* [TASK TO COMPLETE]: Could you reproduce every entry that follows, exactly as shown?
------------------------
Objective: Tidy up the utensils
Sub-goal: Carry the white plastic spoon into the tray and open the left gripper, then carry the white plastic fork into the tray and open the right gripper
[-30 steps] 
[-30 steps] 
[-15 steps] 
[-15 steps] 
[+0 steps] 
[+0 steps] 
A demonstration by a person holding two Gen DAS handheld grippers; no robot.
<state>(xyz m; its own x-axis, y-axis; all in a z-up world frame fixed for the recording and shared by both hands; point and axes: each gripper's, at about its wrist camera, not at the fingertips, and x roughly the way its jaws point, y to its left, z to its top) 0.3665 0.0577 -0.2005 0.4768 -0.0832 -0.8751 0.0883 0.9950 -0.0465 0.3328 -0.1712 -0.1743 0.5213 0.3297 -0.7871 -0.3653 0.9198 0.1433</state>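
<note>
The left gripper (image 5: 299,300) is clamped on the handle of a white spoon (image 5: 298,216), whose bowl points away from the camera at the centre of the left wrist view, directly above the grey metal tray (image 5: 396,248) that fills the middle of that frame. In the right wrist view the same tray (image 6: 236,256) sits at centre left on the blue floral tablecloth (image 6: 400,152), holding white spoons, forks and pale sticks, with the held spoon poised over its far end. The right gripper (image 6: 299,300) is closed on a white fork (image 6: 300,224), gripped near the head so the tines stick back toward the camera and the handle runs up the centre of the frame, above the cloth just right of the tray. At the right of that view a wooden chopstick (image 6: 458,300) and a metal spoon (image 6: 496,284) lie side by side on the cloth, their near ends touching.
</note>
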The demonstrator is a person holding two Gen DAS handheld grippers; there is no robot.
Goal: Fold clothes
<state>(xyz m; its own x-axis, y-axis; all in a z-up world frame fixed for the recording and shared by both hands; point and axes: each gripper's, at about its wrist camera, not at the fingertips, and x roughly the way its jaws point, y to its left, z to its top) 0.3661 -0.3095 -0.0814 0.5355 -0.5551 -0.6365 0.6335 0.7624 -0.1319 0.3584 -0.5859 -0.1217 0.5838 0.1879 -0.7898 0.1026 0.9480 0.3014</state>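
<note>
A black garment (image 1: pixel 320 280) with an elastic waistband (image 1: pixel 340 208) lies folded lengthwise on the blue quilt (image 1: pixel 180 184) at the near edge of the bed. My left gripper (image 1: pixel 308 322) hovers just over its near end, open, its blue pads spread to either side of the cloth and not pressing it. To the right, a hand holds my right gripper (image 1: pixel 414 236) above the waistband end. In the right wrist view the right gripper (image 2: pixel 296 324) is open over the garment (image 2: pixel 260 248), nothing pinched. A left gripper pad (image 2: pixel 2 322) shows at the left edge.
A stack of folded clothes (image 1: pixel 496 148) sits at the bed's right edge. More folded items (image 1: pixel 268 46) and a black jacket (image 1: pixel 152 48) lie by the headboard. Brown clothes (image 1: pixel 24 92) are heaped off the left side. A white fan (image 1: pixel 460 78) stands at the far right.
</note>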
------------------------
* [REPLY]:
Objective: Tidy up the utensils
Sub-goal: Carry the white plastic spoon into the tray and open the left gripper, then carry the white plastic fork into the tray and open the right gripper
[-30 steps] 
[-30 steps] 
[-15 steps] 
[-15 steps] 
[+0 steps] 
[+0 steps] 
A demonstration by a person holding two Gen DAS handheld grippers; no robot.
<state>(xyz m; its own x-axis, y-axis; all in a z-up world frame fixed for the recording and shared by both hands; point and axes: each gripper's, at about its wrist camera, not at the fingertips, and x roughly the way its jaws point, y to its left, z to its top) 0.3665 0.0577 -0.2005 0.4768 -0.0832 -0.8751 0.0883 0.9950 -0.0465 0.3328 -0.1712 -0.1743 0.5213 0.3297 -0.7871 -0.3653 0.9198 0.1433</state>
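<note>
The left gripper (image 5: 299,300) is clamped on the handle of a white spoon (image 5: 298,216), whose bowl points away from the camera at the centre of the left wrist view, directly above the grey metal tray (image 5: 396,248) that fills the middle of that frame. In the right wrist view the same tray (image 6: 236,256) sits at centre left on the blue floral tablecloth (image 6: 400,152), holding white spoons, forks and pale sticks, with the held spoon poised over its far end. The right gripper (image 6: 299,300) is closed on a white fork (image 6: 300,224), gripped near the head so the tines stick back toward the camera and the handle runs up the centre of the frame, above the cloth just right of the tray. At the right of that view a wooden chopstick (image 6: 458,300) and a metal spoon (image 6: 496,284) lie side by side on the cloth, their near ends touching.
</note>
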The demonstrator is a person holding two Gen DAS handheld grippers; there is no robot.
Goal: Fold clothes
<state>(xyz m; its own x-axis, y-axis; all in a z-up world frame fixed for the recording and shared by both hands; point and axes: each gripper's, at about its wrist camera, not at the fingertips, and x roughly the way its jaws point, y to its left, z to its top) 0.3661 -0.3095 -0.0814 0.5355 -0.5551 -0.6365 0.6335 0.7624 -0.1319 0.3584 -0.5859 -0.1217 0.5838 0.1879 -0.7898 0.1026 0.9480 0.3014</state>
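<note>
A black garment (image 1: pixel 320 280) with an elastic waistband (image 1: pixel 340 208) lies folded lengthwise on the blue quilt (image 1: pixel 180 184) at the near edge of the bed. My left gripper (image 1: pixel 308 322) hovers just over its near end, open, its blue pads spread to either side of the cloth and not pressing it. To the right, a hand holds my right gripper (image 1: pixel 414 236) above the waistband end. In the right wrist view the right gripper (image 2: pixel 296 324) is open over the garment (image 2: pixel 260 248), nothing pinched. A left gripper pad (image 2: pixel 2 322) shows at the left edge.
A stack of folded clothes (image 1: pixel 496 148) sits at the bed's right edge. More folded items (image 1: pixel 268 46) and a black jacket (image 1: pixel 152 48) lie by the headboard. Brown clothes (image 1: pixel 24 92) are heaped off the left side. A white fan (image 1: pixel 460 78) stands at the far right.
</note>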

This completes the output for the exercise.